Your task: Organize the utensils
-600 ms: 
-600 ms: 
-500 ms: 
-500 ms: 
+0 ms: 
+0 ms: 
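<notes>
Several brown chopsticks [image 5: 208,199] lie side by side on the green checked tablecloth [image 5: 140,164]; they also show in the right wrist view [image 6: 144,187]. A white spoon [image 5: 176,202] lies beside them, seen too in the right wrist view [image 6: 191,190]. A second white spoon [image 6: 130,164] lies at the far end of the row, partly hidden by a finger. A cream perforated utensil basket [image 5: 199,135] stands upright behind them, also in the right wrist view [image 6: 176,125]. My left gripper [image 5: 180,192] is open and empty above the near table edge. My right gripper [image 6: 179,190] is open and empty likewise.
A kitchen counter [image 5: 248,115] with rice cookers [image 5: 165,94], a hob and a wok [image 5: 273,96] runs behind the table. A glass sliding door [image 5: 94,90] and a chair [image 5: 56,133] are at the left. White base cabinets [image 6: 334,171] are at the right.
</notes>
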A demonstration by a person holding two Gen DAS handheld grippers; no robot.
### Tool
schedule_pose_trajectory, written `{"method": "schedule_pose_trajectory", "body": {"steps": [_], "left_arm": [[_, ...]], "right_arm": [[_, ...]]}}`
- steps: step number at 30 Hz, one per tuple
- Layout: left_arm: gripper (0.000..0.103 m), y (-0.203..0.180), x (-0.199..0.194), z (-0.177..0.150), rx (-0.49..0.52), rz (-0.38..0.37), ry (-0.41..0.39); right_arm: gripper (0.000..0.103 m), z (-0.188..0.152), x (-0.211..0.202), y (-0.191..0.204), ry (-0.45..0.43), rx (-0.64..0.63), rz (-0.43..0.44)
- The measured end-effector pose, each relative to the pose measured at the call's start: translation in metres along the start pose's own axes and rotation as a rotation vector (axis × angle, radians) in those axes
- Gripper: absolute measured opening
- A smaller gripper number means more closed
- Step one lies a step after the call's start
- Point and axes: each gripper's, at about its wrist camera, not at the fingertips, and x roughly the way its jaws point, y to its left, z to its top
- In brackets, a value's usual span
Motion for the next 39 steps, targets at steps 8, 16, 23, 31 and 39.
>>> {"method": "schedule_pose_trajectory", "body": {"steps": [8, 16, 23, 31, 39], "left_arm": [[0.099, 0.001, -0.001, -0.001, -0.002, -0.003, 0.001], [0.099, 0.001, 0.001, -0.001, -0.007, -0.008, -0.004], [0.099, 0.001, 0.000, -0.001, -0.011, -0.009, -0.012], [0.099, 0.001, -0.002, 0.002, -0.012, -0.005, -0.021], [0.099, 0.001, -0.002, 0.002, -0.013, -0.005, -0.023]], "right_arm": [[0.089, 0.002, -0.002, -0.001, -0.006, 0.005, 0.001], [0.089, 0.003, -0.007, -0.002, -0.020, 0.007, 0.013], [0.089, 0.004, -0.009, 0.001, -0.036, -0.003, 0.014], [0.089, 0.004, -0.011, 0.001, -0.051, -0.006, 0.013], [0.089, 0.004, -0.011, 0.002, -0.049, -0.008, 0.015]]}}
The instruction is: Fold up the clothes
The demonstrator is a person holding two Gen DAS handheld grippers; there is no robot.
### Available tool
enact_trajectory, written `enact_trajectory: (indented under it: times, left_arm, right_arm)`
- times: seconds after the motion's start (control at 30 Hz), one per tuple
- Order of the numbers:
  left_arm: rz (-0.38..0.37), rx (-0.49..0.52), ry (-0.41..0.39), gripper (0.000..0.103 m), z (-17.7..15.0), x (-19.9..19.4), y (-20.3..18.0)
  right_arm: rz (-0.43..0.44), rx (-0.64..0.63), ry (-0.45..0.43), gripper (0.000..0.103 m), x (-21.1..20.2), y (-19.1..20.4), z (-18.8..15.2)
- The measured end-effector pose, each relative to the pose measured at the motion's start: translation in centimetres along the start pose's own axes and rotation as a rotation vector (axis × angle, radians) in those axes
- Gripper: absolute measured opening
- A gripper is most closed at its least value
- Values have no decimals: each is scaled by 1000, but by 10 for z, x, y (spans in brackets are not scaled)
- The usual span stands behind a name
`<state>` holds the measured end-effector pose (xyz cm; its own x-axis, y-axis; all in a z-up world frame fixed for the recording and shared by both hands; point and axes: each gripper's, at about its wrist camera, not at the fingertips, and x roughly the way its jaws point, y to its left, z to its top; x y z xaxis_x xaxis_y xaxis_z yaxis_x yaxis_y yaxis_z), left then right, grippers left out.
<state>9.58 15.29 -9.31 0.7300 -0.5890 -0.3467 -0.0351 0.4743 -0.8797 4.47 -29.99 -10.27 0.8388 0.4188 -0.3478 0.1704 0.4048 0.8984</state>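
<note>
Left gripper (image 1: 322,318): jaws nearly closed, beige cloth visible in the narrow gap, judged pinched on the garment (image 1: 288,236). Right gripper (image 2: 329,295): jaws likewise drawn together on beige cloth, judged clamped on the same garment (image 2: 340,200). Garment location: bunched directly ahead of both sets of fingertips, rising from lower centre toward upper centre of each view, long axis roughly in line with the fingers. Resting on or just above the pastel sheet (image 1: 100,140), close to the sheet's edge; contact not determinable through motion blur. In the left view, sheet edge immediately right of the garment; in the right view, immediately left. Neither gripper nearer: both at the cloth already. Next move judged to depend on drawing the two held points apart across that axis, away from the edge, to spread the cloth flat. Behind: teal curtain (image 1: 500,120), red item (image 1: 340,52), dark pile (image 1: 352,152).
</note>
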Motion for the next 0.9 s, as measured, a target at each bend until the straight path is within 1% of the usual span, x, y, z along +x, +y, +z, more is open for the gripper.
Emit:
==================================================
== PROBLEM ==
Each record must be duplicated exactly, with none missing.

== EXERCISE SOLUTION ==
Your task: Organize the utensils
-600 ms: 
-600 ms: 
-500 ms: 
-500 ms: 
+0 ms: 
+0 ms: 
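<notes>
Several brown chopsticks [image 5: 208,199] lie side by side on the green checked tablecloth [image 5: 140,164]; they also show in the right wrist view [image 6: 144,187]. A white spoon [image 5: 176,202] lies beside them, seen too in the right wrist view [image 6: 191,190]. A second white spoon [image 6: 130,164] lies at the far end of the row, partly hidden by a finger. A cream perforated utensil basket [image 5: 199,135] stands upright behind them, also in the right wrist view [image 6: 176,125]. My left gripper [image 5: 180,192] is open and empty above the near table edge. My right gripper [image 6: 179,190] is open and empty likewise.
A kitchen counter [image 5: 248,115] with rice cookers [image 5: 165,94], a hob and a wok [image 5: 273,96] runs behind the table. A glass sliding door [image 5: 94,90] and a chair [image 5: 56,133] are at the left. White base cabinets [image 6: 334,171] are at the right.
</notes>
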A demonstration by a person holding two Gen DAS handheld grippers; no robot.
### Tool
schedule_pose_trajectory, written `{"method": "schedule_pose_trajectory", "body": {"steps": [_], "left_arm": [[_, ...]], "right_arm": [[_, ...]]}}`
- steps: step number at 30 Hz, one per tuple
- Layout: left_arm: gripper (0.000..0.103 m), y (-0.203..0.180), x (-0.199..0.194), z (-0.177..0.150), rx (-0.49..0.52), rz (-0.38..0.37), ry (-0.41..0.39); right_arm: gripper (0.000..0.103 m), z (-0.188..0.152), x (-0.211..0.202), y (-0.191..0.204), ry (-0.45..0.43), rx (-0.64..0.63), rz (-0.43..0.44)
- The measured end-effector pose, each relative to the pose measured at the call's start: translation in metres along the start pose's own axes and rotation as a rotation vector (axis × angle, radians) in those axes
- Gripper: absolute measured opening
- A smaller gripper number means more closed
- Step one lies a step after the call's start
- Point and axes: each gripper's, at about its wrist camera, not at the fingertips, and x roughly the way its jaws point, y to its left, z to its top
- In brackets, a value's usual span
Motion for the next 39 steps, targets at steps 8, 16, 23, 31 and 39.
>>> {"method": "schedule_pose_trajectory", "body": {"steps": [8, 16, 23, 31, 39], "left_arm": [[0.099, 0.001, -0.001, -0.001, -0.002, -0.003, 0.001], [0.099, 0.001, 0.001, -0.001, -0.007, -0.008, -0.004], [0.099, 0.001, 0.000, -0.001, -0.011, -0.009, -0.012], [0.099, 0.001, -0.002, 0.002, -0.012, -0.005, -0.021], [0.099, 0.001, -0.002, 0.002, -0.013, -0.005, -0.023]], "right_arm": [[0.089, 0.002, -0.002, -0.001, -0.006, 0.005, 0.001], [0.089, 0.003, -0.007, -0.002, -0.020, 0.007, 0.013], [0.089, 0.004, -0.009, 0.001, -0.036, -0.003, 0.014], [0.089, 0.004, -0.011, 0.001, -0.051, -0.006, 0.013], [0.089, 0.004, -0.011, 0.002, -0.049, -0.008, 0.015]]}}
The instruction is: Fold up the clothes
The demonstrator is a person holding two Gen DAS handheld grippers; there is no robot.
### Available tool
enact_trajectory, written `enact_trajectory: (indented under it: times, left_arm, right_arm)`
- times: seconds after the motion's start (control at 30 Hz), one per tuple
- Order of the numbers:
  left_arm: rz (-0.38..0.37), rx (-0.49..0.52), ry (-0.41..0.39), gripper (0.000..0.103 m), z (-17.7..15.0), x (-19.9..19.4), y (-20.3..18.0)
  right_arm: rz (-0.43..0.44), rx (-0.64..0.63), ry (-0.45..0.43), gripper (0.000..0.103 m), x (-21.1..20.2), y (-19.1..20.4), z (-18.8..15.2)
- The measured end-effector pose, each relative to the pose measured at the motion's start: translation in centimetres along the start pose's own axes and rotation as a rotation vector (axis × angle, radians) in those axes
- Gripper: absolute measured opening
- A gripper is most closed at its least value
- Values have no decimals: each is scaled by 1000, but by 10 for z, x, y (spans in brackets are not scaled)
- The usual span stands behind a name
`<state>` holds the measured end-effector pose (xyz cm; its own x-axis, y-axis; all in a z-up world frame fixed for the recording and shared by both hands; point and axes: each gripper's, at about its wrist camera, not at the fingertips, and x roughly the way its jaws point, y to its left, z to its top; x y z xaxis_x xaxis_y xaxis_z yaxis_x yaxis_y yaxis_z), left then right, grippers left out.
<state>9.58 15.29 -9.31 0.7300 -0.5890 -0.3467 -0.0351 0.4743 -0.8797 4.47 -29.99 -10.27 0.8388 0.4188 -0.3478 0.1704 0.4048 0.8984</state>
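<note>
Left gripper (image 1: 322,318): jaws nearly closed, beige cloth visible in the narrow gap, judged pinched on the garment (image 1: 288,236). Right gripper (image 2: 329,295): jaws likewise drawn together on beige cloth, judged clamped on the same garment (image 2: 340,200). Garment location: bunched directly ahead of both sets of fingertips, rising from lower centre toward upper centre of each view, long axis roughly in line with the fingers. Resting on or just above the pastel sheet (image 1: 100,140), close to the sheet's edge; contact not determinable through motion blur. In the left view, sheet edge immediately right of the garment; in the right view, immediately left. Neither gripper nearer: both at the cloth already. Next move judged to depend on drawing the two held points apart across that axis, away from the edge, to spread the cloth flat. Behind: teal curtain (image 1: 500,120), red item (image 1: 340,52), dark pile (image 1: 352,152).
</note>
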Motion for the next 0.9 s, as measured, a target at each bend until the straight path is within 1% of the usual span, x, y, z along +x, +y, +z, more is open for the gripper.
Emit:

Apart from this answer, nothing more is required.